- WORK TASK
A word-for-word copy of the listing that follows is required.
BEGIN PROVIDED MATERIAL
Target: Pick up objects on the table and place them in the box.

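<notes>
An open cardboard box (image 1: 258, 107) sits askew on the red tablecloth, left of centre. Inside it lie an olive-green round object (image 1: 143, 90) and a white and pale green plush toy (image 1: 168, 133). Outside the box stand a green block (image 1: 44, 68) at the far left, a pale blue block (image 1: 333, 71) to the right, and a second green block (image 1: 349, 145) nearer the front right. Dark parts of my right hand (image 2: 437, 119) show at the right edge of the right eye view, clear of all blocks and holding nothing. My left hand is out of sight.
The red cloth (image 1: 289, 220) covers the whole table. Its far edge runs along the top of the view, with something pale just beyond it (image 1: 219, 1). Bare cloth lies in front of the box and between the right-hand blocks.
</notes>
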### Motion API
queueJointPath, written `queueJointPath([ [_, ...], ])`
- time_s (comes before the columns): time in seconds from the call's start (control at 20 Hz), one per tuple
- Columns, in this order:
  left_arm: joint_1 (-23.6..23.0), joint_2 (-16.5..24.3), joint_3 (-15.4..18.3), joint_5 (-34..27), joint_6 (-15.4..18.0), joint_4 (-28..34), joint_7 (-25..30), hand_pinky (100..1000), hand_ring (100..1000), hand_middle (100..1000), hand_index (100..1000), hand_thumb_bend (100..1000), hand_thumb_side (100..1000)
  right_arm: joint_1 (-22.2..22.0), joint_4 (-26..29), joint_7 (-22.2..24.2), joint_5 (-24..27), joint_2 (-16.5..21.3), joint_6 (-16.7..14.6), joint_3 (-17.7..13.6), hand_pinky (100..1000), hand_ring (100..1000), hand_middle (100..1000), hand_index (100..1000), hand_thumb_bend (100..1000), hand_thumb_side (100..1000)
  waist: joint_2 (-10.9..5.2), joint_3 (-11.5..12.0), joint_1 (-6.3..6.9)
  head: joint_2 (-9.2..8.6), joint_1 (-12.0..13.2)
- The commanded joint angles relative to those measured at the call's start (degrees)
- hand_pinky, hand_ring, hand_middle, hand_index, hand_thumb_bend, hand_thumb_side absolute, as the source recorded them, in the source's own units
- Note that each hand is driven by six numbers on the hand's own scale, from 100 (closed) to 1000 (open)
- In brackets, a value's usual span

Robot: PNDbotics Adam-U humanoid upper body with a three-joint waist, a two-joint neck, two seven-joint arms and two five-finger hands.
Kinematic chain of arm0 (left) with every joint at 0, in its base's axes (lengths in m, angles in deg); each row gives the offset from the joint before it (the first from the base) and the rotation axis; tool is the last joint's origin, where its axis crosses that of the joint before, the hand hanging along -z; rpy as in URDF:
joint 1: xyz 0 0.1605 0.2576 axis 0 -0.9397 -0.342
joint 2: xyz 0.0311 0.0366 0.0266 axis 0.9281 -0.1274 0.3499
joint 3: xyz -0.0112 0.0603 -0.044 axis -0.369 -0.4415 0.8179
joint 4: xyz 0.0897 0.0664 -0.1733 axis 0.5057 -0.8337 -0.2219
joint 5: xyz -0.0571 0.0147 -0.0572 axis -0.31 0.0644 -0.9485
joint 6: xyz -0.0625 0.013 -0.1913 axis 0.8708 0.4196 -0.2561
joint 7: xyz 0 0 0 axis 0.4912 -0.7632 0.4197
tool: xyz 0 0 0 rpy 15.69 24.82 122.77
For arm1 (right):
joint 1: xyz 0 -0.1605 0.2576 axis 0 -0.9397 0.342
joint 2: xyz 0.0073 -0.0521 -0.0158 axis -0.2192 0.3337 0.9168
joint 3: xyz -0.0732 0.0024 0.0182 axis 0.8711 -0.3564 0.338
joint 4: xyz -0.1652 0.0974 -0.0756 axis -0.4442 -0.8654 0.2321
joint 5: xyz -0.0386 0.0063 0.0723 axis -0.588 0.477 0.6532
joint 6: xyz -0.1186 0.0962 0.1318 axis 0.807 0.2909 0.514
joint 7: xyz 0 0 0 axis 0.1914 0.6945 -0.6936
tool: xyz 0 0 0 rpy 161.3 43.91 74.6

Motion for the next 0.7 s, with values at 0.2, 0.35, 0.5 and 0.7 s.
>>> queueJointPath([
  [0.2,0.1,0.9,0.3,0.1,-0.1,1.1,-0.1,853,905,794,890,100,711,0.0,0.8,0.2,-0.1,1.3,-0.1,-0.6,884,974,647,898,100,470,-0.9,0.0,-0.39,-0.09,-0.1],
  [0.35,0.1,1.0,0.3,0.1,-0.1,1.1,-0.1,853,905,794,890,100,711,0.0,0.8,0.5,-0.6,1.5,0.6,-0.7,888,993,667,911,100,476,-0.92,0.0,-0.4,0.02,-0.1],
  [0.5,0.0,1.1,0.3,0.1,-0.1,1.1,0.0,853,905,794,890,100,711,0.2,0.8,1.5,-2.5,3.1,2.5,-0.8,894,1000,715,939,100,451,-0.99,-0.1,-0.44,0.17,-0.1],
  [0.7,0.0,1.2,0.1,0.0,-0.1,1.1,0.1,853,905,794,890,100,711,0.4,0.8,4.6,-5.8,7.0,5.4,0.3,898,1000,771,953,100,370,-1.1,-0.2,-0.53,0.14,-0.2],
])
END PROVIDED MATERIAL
- RESULT FOR THIS TASK
Target: Pick up objects on the table and place them in the box.

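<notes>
An open cardboard box (image 1: 258, 107) sits askew on the red tablecloth, left of centre. Inside it lie an olive-green round object (image 1: 143, 90) and a white and pale green plush toy (image 1: 168, 133). Outside the box stand a green block (image 1: 44, 68) at the far left, a pale blue block (image 1: 333, 71) to the right, and a second green block (image 1: 349, 145) nearer the front right. Dark parts of my right hand (image 2: 437, 119) show at the right edge of the right eye view, clear of all blocks and holding nothing. My left hand is out of sight.
The red cloth (image 1: 289, 220) covers the whole table. Its far edge runs along the top of the view, with something pale just beyond it (image 1: 219, 1). Bare cloth lies in front of the box and between the right-hand blocks.
</notes>
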### Motion API
queueJointPath, written `queueJointPath([ [_, ...], ])`
- time_s (comes before the columns): time in seconds from the call's start (control at 20 Hz), one per tuple
- Columns, in this order:
  left_arm: joint_1 (-23.6..23.0), joint_2 (-16.5..24.3), joint_3 (-15.4..18.3), joint_5 (-34..27), joint_6 (-15.4..18.0), joint_4 (-28..34), joint_7 (-25..30), hand_pinky (100..1000), hand_ring (100..1000), hand_middle (100..1000), hand_index (100..1000), hand_thumb_bend (100..1000), hand_thumb_side (100..1000)
  right_arm: joint_1 (-22.2..22.0), joint_4 (-26..29), joint_7 (-22.2..24.2), joint_5 (-24..27), joint_2 (-16.5..21.3), joint_6 (-16.7..14.6), joint_3 (-17.7..13.6), hand_pinky (100..1000), hand_ring (100..1000), hand_middle (100..1000), hand_index (100..1000), hand_thumb_bend (100..1000), hand_thumb_side (100..1000)
  waist: joint_2 (-10.9..5.2), joint_3 (-11.5..12.0), joint_1 (-6.3..6.9)
  head: joint_2 (-9.2..8.6), joint_1 (-12.0..13.2)
- The commanded joint angles relative to those measured at the call's start (degrees)
- hand_pinky, hand_ring, hand_middle, hand_index, hand_thumb_bend, hand_thumb_side absolute, as the source recorded them, in the source's own units
- Note that each hand is driven by six numbers on the hand's own scale, from 100 (closed) to 1000 (open)
- In brackets, a value's usual span

Robot: PNDbotics Adam-U humanoid upper body with a three-joint waist, a two-joint neck, two seven-joint arms and two five-finger hands.
Kinematic chain of arm0 (left) with every joint at 0, in its base's axes (lengths in m, angles in deg); each row gives the offset from the joint before it (the first from the base) and the rotation axis; tool is the last joint's origin, where its axis crosses that of the joint before, the hand hanging along -z; rpy as in URDF:
joint 1: xyz 0 0.1605 0.2576 axis 0 -0.9397 -0.342
joint 2: xyz 0.0311 0.0366 0.0266 axis 0.9281 -0.1274 0.3499
joint 3: xyz -0.0112 0.0603 -0.044 axis -0.369 -0.4415 0.8179
joint 4: xyz 0.0897 0.0664 -0.1733 axis 0.5057 -0.8337 -0.2219
joint 5: xyz -0.0571 0.0147 -0.0572 axis -0.31 0.0644 -0.9485
joint 6: xyz -0.0625 0.013 -0.1913 axis 0.8708 0.4196 -0.2561
joint 7: xyz 0 0 0 axis 0.4912 -0.7632 0.4197
tool: xyz 0 0 0 rpy 15.69 24.82 122.77
For arm1 (right):
joint 1: xyz 0 -0.1605 0.2576 axis 0 -0.9397 0.342
joint 2: xyz 0.0073 -0.0521 -0.0158 axis -0.2192 0.3337 0.9168
joint 3: xyz -0.0732 0.0024 0.0182 axis 0.8711 -0.3564 0.338
joint 4: xyz -0.1652 0.0974 -0.0756 axis -0.4442 -0.8654 0.2321
joint 5: xyz -0.0386 0.0063 0.0723 axis -0.588 0.477 0.6532
joint 6: xyz -0.1186 0.0962 0.1318 axis 0.807 0.2909 0.514
joint 7: xyz 0 0 0 axis 0.1914 0.6945 -0.6936
tool: xyz 0 0 0 rpy 161.3 43.91 74.6

Motion for the next 0.7 s, with values at 0.2, 0.35, 0.5 and 0.7 s.
>>> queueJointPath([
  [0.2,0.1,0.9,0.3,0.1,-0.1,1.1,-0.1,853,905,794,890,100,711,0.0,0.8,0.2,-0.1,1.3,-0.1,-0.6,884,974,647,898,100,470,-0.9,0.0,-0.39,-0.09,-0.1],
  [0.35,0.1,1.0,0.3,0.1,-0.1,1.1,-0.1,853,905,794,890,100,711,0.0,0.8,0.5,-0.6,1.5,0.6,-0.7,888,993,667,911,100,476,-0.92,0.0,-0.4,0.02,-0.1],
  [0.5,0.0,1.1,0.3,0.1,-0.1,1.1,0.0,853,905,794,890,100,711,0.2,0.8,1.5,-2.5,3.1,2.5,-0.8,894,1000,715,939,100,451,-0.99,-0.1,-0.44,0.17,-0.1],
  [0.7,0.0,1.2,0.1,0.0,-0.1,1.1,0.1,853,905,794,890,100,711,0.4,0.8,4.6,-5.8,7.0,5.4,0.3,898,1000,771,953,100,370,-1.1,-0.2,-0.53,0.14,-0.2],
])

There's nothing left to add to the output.